REQUIRED WORK:
In the entries that follow, find the line containing "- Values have"; from there, copy every line exactly through the line containing "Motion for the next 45".

AVAILABLE RECORDS:
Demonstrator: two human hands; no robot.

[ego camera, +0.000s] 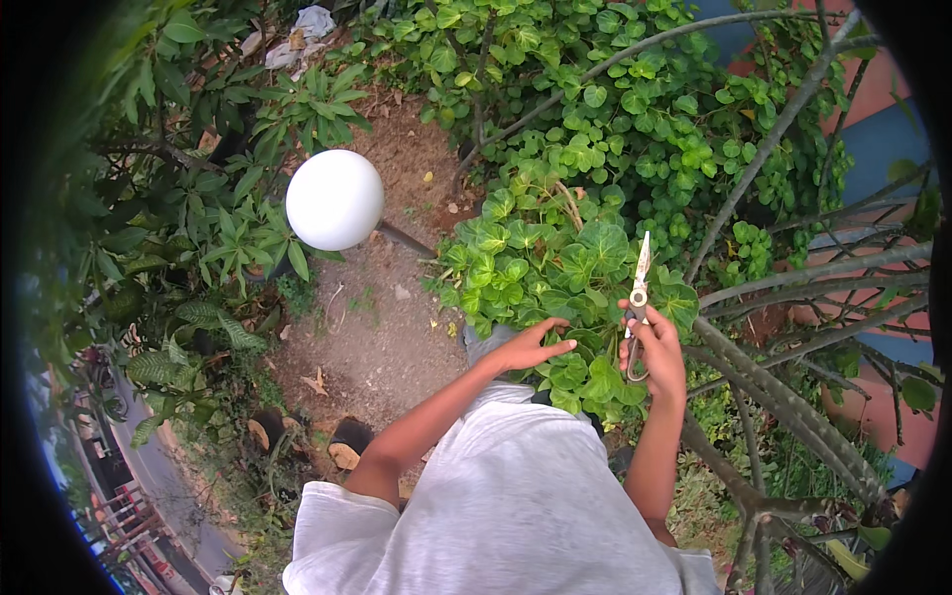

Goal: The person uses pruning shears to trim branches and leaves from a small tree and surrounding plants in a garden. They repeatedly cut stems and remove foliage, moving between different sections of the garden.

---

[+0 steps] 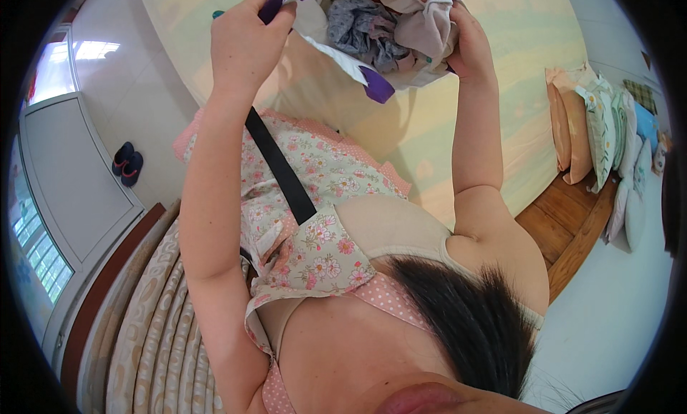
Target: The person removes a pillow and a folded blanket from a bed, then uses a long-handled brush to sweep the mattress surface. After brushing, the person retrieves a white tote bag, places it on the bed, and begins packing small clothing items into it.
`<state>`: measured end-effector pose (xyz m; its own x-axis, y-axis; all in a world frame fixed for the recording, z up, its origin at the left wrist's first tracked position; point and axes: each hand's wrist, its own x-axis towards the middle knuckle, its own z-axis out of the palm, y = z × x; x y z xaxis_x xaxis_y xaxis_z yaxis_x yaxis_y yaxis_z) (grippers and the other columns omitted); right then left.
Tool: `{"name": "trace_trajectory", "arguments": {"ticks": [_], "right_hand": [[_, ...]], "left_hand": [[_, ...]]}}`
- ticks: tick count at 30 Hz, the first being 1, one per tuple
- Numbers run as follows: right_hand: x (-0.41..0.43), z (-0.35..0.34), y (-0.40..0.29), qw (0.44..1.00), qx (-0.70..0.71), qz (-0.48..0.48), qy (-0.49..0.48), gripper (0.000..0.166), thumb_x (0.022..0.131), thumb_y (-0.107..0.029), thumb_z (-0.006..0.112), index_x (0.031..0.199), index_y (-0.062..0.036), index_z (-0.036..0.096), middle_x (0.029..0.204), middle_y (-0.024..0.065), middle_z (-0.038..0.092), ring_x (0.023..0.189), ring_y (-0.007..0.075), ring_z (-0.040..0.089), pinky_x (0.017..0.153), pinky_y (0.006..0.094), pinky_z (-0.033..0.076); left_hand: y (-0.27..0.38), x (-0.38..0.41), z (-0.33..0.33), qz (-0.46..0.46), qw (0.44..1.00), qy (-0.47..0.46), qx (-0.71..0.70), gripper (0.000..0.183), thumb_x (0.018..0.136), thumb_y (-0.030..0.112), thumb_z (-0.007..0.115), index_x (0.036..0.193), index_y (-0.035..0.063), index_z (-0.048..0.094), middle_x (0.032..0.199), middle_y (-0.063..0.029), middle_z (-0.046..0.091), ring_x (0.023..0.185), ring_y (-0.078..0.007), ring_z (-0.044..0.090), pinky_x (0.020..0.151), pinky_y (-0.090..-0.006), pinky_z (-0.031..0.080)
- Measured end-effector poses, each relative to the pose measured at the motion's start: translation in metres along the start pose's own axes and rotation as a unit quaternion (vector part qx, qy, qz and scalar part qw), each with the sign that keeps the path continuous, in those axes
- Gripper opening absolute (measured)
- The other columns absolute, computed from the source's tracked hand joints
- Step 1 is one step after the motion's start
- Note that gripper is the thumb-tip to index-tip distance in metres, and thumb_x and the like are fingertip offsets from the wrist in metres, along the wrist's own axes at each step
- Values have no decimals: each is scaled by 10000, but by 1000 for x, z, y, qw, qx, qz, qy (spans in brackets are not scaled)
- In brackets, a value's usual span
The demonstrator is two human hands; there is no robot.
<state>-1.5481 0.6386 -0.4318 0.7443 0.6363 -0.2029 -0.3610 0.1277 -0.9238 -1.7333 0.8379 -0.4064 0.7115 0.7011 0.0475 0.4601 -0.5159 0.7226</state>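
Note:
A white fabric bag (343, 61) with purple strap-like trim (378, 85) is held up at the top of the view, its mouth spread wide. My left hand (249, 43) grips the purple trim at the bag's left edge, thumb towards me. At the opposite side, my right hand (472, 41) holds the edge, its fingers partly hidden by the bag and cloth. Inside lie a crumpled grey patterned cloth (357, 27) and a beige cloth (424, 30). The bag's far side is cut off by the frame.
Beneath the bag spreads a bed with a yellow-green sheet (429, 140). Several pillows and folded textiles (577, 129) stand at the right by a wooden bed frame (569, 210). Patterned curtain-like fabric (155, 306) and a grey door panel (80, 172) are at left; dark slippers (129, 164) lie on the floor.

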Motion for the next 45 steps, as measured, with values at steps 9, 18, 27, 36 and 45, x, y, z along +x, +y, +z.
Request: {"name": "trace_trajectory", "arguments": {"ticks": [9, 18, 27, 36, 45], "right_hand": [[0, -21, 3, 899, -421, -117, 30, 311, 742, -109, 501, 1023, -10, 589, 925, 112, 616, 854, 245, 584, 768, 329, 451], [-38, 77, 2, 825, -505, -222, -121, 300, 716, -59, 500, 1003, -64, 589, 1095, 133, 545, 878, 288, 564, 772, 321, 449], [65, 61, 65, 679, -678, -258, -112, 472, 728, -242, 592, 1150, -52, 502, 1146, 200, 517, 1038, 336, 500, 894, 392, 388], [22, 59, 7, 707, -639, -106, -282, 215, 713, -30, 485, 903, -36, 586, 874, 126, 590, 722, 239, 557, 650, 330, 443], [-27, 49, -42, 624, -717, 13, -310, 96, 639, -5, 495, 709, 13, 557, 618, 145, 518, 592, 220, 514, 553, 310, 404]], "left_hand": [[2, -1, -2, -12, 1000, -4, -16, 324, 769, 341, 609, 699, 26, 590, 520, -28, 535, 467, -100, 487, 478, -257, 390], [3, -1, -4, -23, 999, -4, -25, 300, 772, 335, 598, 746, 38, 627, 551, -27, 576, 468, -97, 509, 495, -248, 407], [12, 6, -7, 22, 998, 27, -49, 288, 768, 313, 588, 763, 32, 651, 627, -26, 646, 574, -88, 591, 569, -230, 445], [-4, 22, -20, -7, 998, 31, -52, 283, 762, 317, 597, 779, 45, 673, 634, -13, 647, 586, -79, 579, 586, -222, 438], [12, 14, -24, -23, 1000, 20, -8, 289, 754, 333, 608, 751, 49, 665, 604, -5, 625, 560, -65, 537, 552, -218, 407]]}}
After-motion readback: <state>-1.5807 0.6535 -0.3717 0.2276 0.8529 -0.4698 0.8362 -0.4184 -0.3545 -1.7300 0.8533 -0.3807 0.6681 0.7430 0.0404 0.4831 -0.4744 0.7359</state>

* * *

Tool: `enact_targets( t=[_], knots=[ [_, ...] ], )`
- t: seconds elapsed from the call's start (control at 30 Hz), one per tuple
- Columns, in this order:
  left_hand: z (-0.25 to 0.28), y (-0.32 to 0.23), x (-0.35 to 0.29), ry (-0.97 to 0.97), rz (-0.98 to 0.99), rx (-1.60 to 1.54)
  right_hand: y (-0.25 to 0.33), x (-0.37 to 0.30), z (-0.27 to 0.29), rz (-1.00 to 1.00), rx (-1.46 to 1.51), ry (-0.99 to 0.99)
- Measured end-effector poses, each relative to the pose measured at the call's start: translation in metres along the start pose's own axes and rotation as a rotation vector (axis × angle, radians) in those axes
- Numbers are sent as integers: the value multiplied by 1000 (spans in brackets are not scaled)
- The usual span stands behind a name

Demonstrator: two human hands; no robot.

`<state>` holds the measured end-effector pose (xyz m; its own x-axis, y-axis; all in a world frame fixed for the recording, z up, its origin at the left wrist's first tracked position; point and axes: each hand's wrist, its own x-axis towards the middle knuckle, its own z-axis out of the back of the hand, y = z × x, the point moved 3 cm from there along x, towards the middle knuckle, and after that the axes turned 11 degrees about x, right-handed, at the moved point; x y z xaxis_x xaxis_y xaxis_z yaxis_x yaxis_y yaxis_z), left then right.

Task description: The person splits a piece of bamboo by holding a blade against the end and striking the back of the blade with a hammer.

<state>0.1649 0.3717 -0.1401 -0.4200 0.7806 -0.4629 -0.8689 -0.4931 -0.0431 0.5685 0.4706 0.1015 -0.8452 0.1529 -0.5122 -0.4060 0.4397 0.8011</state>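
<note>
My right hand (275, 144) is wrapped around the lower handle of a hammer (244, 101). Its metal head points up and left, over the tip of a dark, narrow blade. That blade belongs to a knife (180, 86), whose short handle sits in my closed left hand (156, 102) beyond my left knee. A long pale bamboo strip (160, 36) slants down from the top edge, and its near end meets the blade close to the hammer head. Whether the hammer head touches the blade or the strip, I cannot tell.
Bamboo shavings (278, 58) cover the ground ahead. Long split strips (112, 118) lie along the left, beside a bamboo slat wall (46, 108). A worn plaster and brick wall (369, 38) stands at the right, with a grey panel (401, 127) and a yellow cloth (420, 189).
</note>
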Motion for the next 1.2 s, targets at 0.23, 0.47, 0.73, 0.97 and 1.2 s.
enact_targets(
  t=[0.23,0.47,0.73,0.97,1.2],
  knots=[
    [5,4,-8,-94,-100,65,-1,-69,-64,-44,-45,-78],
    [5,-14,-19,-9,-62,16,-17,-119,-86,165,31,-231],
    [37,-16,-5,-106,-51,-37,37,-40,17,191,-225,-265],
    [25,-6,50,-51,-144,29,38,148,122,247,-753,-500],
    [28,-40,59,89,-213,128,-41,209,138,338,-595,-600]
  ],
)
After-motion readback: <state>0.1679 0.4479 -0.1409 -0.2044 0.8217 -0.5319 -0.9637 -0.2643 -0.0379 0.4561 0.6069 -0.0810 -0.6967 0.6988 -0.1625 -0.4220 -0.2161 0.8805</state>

ANSWER BELOW:
- Values have no decimals: each is scaled by 10000, but by 1000 for x, z, y, qw, qx, qz, qy (spans in brackets are not scaled)
- In brackets, a value's usual span
The demonstrator is two human hands; there is no robot.
<state>-1.5481 0.6386 -0.4318 0.7443 0.6363 -0.2029 -0.3610 0.1277 -0.9238 -1.7333 0.8379 -0.4064 0.7115 0.7011 0.0475 0.4601 -0.5159 0.7226</state>
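Note:
A white fabric bag (343, 61) with purple strap-like trim (378, 85) is held up at the top of the view, its mouth spread wide. My left hand (249, 43) grips the purple trim at the bag's left edge, thumb towards me. At the opposite side, my right hand (472, 41) holds the edge, its fingers partly hidden by the bag and cloth. Inside lie a crumpled grey patterned cloth (357, 27) and a beige cloth (424, 30). The bag's far side is cut off by the frame.
Beneath the bag spreads a bed with a yellow-green sheet (429, 140). Several pillows and folded textiles (577, 129) stand at the right by a wooden bed frame (569, 210). Patterned curtain-like fabric (155, 306) and a grey door panel (80, 172) are at left; dark slippers (129, 164) lie on the floor.
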
Motion for the next 45 steps, as measured, with values at steps 9, 18, 27, 36 and 45, x, y, z along +x, +y, +z.

No other output belongs with this exercise.